It’s tough to say exactly what my initial motivation to start dipping was, but I guess that’s water under the bridge now anyway. Ultimately, I began dipping as a junior in college and continued, for nine years, to live everyday as a slave to Kodiak Long Cut. I had a couple failed quitting bids in that timeframe, neither of which lasted longer than three weeks or so. Outside of those brief windows, I can count on one hand the number of days that I didn’t pack a dip during those nine years.
I knew that it was, at best, a disgusting habit. I knew that it would, at worst, kill me in a profoundly slow and painful way. I had heard the cancer stories, seen the horrifying pictures that accompanied them, and was certainly well aware of the reality of tobacco’s impact on the human body. And yet, as we at KTC can all attest to, I couldn’t shake the grip that nicotine had over me.
What was particularly troubling for me was that I was unable to quit despite having never known my grandfather because he died of lung cancer in 1977 from smoking cigarettes. My dad, with whom I’m very close, once shared a story with me about his dad when they were younger. They had a house on an island in Maine where they went every summer, and it was always regarded as a unique, special place in our family. At the end of one summer when my grandfather had been diagnosed with cancer, my father stood with his dad at the ferry landing on the island. As they waited for the ferry, it occurred to my father that these would be the last few minutes he would ever spend with his dad on the island. That thought on its own has always haunted me. Worse still, I could not bear the idea of my father having to bury his father AND his son because neither of them could quit tobacco.

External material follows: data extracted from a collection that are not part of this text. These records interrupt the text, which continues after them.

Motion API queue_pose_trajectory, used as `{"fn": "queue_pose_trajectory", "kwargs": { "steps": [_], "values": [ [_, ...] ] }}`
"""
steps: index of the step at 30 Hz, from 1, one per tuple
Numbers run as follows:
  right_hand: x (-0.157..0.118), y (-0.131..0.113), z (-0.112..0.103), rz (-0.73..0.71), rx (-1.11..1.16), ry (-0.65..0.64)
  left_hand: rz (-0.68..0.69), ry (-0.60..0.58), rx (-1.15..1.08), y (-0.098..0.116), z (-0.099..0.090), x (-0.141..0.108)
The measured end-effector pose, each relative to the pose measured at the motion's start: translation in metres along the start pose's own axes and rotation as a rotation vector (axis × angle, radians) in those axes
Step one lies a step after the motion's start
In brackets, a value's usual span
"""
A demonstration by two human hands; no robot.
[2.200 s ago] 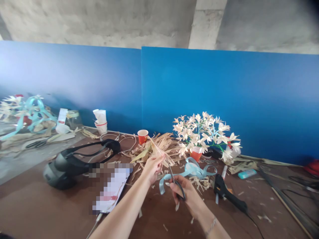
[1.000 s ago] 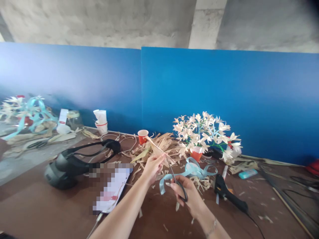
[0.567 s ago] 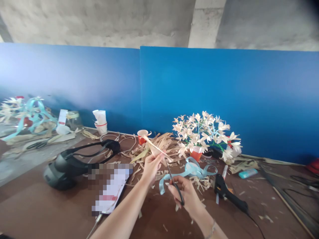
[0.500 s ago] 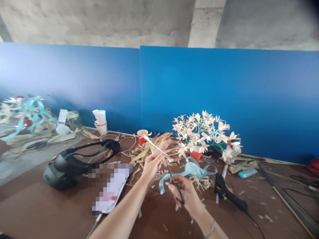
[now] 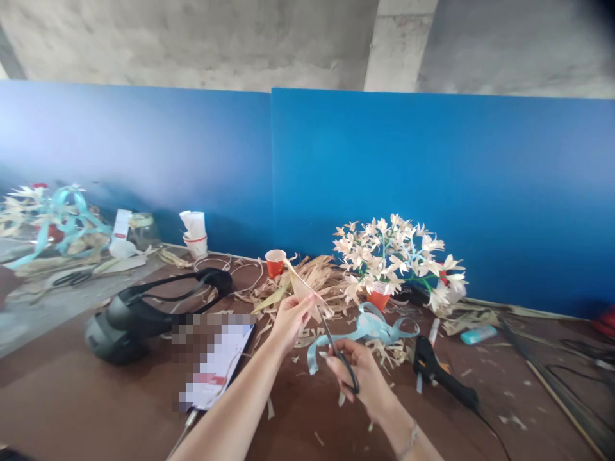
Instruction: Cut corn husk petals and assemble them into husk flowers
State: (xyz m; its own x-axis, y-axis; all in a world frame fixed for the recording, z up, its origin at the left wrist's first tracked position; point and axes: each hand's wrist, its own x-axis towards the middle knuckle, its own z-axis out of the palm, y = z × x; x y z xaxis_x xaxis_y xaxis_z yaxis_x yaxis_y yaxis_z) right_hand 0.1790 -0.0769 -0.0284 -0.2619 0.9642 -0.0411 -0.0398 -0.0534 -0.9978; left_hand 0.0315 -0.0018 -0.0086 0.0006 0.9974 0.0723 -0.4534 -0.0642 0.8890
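Note:
My left hand point(image 5: 294, 318) pinches a pale piece of dried corn husk point(image 5: 302, 286) between thumb and fingers, its pointed end up and to the left. In my right hand point(image 5: 359, 371) is a pair of dark-handled scissors point(image 5: 346, 370), the blades reaching up to the husk's lower edge. Whether the blades are closed on the husk I cannot make out. Behind my right hand lies a light-blue ribbon point(image 5: 372, 325). A heap of dried husks point(image 5: 319, 276) is spread beyond my left hand. White husk flowers point(image 5: 391, 253) stand in an orange cup point(image 5: 378, 297) at the back.
A black glue gun point(image 5: 444, 378) lies to the right, its cord trailing forward. A phone or tablet point(image 5: 221, 358) and a black headset point(image 5: 129, 323) are on the left. Another orange cup point(image 5: 275, 262) stands near the blue partition point(image 5: 432, 166). Husk scraps litter the brown table point(image 5: 307, 422).
The husk has turned slightly in my left hand and now shows a broader face. My right hand and the scissors have shifted only a little.

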Motion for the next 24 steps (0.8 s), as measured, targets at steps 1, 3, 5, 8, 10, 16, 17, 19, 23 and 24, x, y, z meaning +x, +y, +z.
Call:
{"fn": "queue_pose_trajectory", "kwargs": {
  "steps": [1, 3, 5, 8, 10, 16, 17, 19, 23, 24],
  "values": [
    [0.0, 0.0, 0.0, -0.001, 0.002, -0.003, 0.014, 0.008, 0.001, -0.001, -0.001, 0.001],
    [0.0, 0.0, 0.0, 0.003, 0.003, -0.01, 0.028, 0.009, 0.016, -0.001, -0.002, 0.001],
    [0.0, -0.001, 0.0, 0.011, -0.001, -0.018, 0.032, -0.006, 0.049, 0.0, -0.003, 0.001],
    [0.0, -0.003, 0.001, 0.02, -0.008, -0.018, 0.017, -0.03, 0.076, 0.001, -0.006, 0.001],
    [-0.001, -0.004, 0.001, 0.02, -0.009, -0.015, 0.002, -0.038, 0.079, 0.001, -0.007, 0.001],
    [-0.002, -0.004, 0.001, 0.021, 0.003, -0.032, -0.039, -0.044, 0.067, 0.0, -0.009, 0.001],
    [-0.002, -0.004, 0.001, 0.023, 0.005, -0.033, -0.042, -0.047, 0.065, 0.0, -0.009, 0.001],
    [-0.003, -0.005, 0.001, 0.025, 0.009, -0.031, -0.053, -0.052, 0.061, 0.001, -0.01, 0.002],
    [-0.003, -0.005, 0.001, 0.03, 0.013, -0.037, -0.093, -0.09, 0.064, 0.004, -0.014, 0.002],
    [-0.003, -0.005, 0.0, 0.039, 0.007, -0.042, -0.107, -0.105, 0.066, 0.005, -0.015, 0.002]
  ]
}}
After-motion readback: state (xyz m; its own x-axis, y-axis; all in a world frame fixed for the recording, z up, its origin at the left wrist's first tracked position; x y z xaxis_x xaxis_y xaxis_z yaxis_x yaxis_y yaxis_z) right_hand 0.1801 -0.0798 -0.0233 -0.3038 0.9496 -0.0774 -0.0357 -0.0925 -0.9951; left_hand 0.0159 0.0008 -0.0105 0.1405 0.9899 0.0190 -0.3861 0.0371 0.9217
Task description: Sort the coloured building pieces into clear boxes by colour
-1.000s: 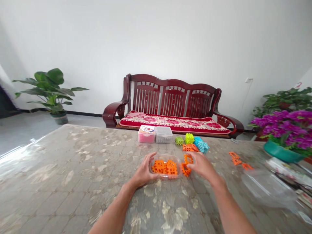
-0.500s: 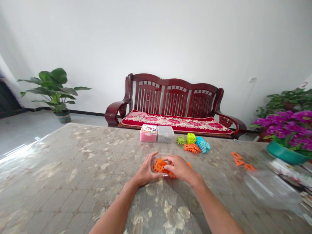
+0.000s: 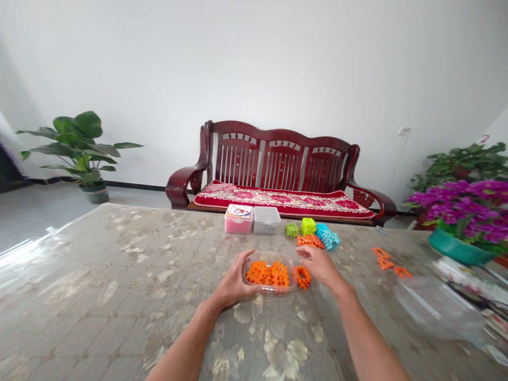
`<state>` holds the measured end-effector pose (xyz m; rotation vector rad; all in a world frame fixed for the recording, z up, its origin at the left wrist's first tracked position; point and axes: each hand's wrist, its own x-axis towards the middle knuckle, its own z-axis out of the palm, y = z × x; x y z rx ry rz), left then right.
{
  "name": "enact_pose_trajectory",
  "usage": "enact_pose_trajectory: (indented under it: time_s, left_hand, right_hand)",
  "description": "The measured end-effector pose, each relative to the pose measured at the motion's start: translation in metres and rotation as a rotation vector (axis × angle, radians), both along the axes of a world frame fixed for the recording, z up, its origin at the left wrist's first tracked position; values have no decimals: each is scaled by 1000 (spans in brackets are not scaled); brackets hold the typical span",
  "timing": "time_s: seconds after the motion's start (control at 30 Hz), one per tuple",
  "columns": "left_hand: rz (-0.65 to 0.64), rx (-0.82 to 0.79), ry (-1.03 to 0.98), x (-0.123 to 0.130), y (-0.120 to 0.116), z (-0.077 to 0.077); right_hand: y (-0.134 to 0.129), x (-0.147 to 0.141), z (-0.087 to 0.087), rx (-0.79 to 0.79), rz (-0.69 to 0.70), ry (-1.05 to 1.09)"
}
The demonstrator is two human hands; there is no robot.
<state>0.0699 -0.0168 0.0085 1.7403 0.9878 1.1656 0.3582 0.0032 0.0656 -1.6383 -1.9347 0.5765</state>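
My left hand grips the left end of a clear plastic container, thumb at the near side and fingers at the far side. Inside it lie several orange interlocking plastic pieces. Just right of the container, an orange ring-like block assembly rests on the table. My right hand is beside that assembly, fingers stretched to the left over its far side, thumb apart; I see nothing held. Behind the hand sit joined orange pieces, partly covered by its fingers.
Farther back stand a pink-filled box, a clear box, green block shapes and a blue one. To the right lie loose orange pieces, a large clear container and a flower pot.
My right hand has come out of the container and moved right, beside the orange assembly. The pieces inside now show fully. My left hand stays on the container.
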Motion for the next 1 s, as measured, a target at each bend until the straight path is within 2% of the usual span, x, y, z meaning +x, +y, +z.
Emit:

This led, perhaps indirectly, to my “moment of clarity” this past June. Or perhaps “meltdown” would be a more appropriate term. In an emotional diatribe which my fiancée was kind enough to indulge, I poured everything out. All the guilt from years of abusing my teeth and gums, all the shame that accompanies failed attempts to quit, and so on and so forth. But most importantly, I expressed a resolute commitment to put the tin down forever (or can, whichever term you prefer). Since that evening, I haven’t touched anything containing nicotine. The support and accountability that KTC has provided has played a huge role in that.
It has not been an easy process, and I’m well aware that there will be more difficult times ahead. But I’ve got an amazing support system, both in my family as well as here at KTC, for which I am profoundly grateful. One day at a time, every damn day!